“No recovery for U.S. property markets…"


“No recovery for U.S. property markets until 2017.” That’s what Reuters reported on June 22, 2009.

U.S. commercial real estate values were feared to fall another 50% from the peak in 2007. Building prices were feared to take six to eight years to recover.

Commercial markets were deteriorating at an incredible rate as rents dried up, as demand plummeted. There was no stability.

It was bad. No one in his or her right mind was touching commercial property.

Nearly $73 billion worth of commercial real estate loans were in distress. Even Dallas Fed president Richard Fisher believed, “problems in the financial industry and commercial real estate have the potential to intensify.”

Vacancies were rocketing higher. Millions of square feet of space were under construction. It was chaos.

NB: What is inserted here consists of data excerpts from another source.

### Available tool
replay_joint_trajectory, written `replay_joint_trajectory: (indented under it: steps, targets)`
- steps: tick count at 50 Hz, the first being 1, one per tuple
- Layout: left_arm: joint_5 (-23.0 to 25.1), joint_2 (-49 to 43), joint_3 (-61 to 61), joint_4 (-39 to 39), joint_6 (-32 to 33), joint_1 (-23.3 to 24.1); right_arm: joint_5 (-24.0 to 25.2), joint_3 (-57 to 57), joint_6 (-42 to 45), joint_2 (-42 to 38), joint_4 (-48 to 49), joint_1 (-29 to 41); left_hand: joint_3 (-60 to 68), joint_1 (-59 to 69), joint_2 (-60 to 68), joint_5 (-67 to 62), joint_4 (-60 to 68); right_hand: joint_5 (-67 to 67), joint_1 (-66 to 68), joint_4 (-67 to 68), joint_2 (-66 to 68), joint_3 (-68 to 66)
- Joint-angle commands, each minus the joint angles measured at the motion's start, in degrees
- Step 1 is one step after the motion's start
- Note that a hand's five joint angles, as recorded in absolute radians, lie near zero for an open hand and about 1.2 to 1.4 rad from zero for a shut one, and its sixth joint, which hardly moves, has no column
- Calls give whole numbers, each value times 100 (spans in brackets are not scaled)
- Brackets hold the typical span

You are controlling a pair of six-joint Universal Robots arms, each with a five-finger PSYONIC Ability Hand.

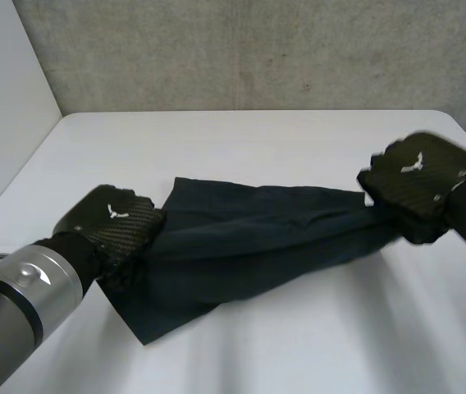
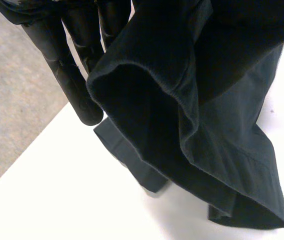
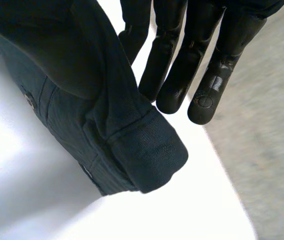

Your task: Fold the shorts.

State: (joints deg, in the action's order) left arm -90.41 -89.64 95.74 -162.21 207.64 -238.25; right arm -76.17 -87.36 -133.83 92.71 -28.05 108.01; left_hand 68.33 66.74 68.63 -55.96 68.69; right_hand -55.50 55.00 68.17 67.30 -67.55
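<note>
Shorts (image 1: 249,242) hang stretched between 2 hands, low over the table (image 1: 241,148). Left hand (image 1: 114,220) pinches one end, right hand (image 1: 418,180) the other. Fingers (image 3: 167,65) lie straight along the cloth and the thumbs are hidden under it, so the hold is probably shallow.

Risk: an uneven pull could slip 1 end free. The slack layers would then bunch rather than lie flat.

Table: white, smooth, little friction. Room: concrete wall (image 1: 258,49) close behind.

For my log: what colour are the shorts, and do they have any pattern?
The shorts are plain dark navy, no pattern; the head view shows it best.
</note>
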Motion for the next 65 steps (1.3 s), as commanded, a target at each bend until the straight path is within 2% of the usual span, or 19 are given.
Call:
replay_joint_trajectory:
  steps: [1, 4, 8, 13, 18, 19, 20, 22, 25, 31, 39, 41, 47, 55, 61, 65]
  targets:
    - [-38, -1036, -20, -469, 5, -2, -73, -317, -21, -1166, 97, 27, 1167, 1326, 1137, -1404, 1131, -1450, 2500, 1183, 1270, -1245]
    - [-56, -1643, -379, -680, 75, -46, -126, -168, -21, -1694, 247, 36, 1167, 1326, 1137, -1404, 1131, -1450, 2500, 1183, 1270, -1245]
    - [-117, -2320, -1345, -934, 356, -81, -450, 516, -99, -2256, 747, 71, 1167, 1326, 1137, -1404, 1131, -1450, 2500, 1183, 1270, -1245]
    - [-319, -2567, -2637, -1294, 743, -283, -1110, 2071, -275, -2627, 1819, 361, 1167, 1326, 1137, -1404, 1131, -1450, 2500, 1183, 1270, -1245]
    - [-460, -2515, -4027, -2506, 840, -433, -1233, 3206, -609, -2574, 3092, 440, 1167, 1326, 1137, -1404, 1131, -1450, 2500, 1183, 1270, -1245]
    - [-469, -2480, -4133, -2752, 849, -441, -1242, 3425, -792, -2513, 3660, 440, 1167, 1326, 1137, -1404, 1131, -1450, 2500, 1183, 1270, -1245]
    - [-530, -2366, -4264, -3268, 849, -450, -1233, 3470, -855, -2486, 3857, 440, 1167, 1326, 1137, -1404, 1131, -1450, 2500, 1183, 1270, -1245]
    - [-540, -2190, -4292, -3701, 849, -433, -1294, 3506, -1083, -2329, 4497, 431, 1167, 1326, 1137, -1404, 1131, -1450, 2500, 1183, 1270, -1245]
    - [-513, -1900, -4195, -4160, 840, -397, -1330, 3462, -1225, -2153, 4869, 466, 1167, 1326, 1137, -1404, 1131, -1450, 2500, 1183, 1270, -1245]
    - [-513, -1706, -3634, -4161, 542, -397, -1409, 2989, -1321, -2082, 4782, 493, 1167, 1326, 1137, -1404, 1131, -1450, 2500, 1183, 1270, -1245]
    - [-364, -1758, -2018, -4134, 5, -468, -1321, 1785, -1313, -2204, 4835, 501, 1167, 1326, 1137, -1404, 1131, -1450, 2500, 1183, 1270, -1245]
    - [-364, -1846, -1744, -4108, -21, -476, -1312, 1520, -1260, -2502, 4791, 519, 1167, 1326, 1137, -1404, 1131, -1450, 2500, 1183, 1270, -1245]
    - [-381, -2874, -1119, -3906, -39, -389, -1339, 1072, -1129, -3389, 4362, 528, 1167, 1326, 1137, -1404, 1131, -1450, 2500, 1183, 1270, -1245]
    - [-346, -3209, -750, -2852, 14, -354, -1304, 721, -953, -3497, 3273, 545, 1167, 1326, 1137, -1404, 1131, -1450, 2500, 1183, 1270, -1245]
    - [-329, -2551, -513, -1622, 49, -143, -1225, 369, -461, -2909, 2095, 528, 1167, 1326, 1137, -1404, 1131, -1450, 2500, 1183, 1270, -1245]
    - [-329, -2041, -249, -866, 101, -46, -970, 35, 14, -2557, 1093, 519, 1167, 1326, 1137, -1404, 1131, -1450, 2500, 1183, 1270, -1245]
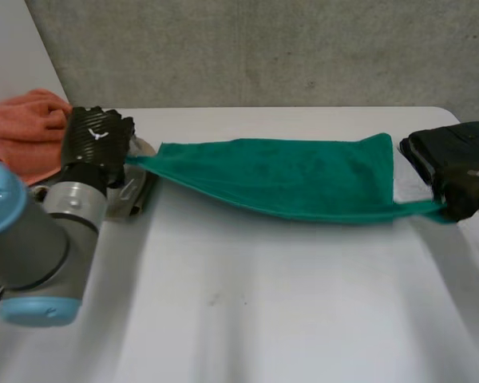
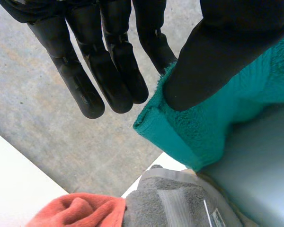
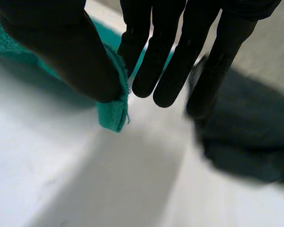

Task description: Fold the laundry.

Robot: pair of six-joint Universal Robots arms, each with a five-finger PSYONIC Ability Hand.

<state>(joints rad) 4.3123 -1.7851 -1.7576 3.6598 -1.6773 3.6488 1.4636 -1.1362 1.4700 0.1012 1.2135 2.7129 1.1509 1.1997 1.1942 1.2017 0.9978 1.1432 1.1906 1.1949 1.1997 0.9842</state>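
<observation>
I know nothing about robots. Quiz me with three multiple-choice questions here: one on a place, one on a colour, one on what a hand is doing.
1. The orange cloth lies: A) beside the left hand; B) mid-table; C) in a basket.
2. The towel stretched between the hands is: A) white; B) green; C) yellow.
3. The right hand is: A) flat, open; B) curled, empty; C) pinching the towel's corner.
Answers: 1A, head view shows it there; 2B, clearly green; 3C, thumb and finger clamp the corner.

Bare lab-like test bench: white table (image 1: 263, 319), grey concrete wall (image 1: 263, 48).
</observation>
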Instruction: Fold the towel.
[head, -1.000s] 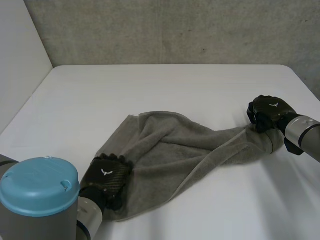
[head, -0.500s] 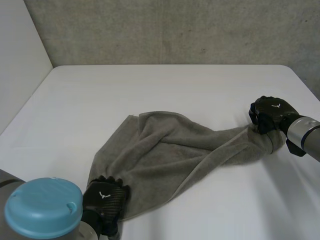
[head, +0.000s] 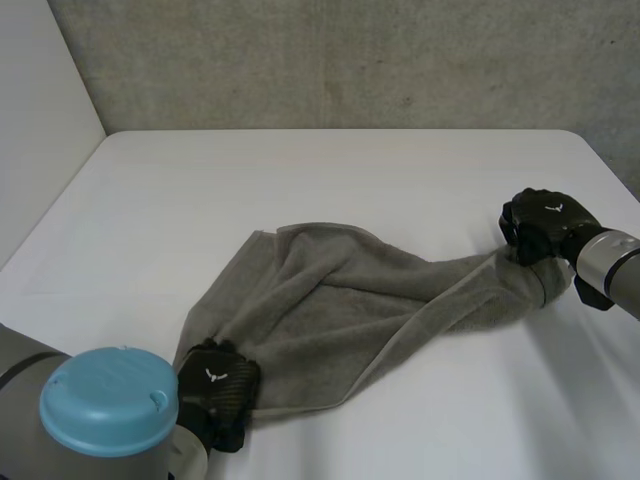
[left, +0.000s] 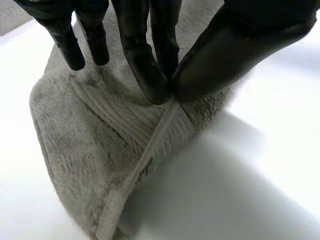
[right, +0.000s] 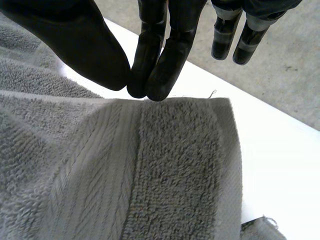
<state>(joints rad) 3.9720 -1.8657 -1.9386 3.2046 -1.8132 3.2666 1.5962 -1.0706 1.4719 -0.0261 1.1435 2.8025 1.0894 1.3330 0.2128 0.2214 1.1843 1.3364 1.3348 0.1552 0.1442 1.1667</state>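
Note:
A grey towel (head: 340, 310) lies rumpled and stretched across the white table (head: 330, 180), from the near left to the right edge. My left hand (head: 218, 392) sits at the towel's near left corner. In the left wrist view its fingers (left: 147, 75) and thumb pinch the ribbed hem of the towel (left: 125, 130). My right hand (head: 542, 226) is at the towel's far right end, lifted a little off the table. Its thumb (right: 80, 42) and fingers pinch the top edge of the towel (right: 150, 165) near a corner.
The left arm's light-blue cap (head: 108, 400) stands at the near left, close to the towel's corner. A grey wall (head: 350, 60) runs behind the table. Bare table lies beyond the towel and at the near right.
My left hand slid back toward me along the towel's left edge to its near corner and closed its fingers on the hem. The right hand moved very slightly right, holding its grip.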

But we’ve seen more than just a recovery.

Before 2017 even rolls around, we’ve seen a boom that some think is overdone, over-inflated in bubble territory.

But given the demand, the reward, the money being spent on property, the recovery is far from over.

In fact, in the first half of 2015, global investment in real estate has reached its highest level since 2007 thanks to deals in the U.S, most notably New York City, according to CBRE.

New York City alone attracted more than $40.1 billion in the first half of the year, accounting for 10% of the $407 billion spent globally. London attracted $19.4 billion. Los Angeles saw $19.3 billion.

Even more impressive, that $407 billion figure is 14% higher year over year.

There are no bubbles here, folks… just growth opportunity for those with patience.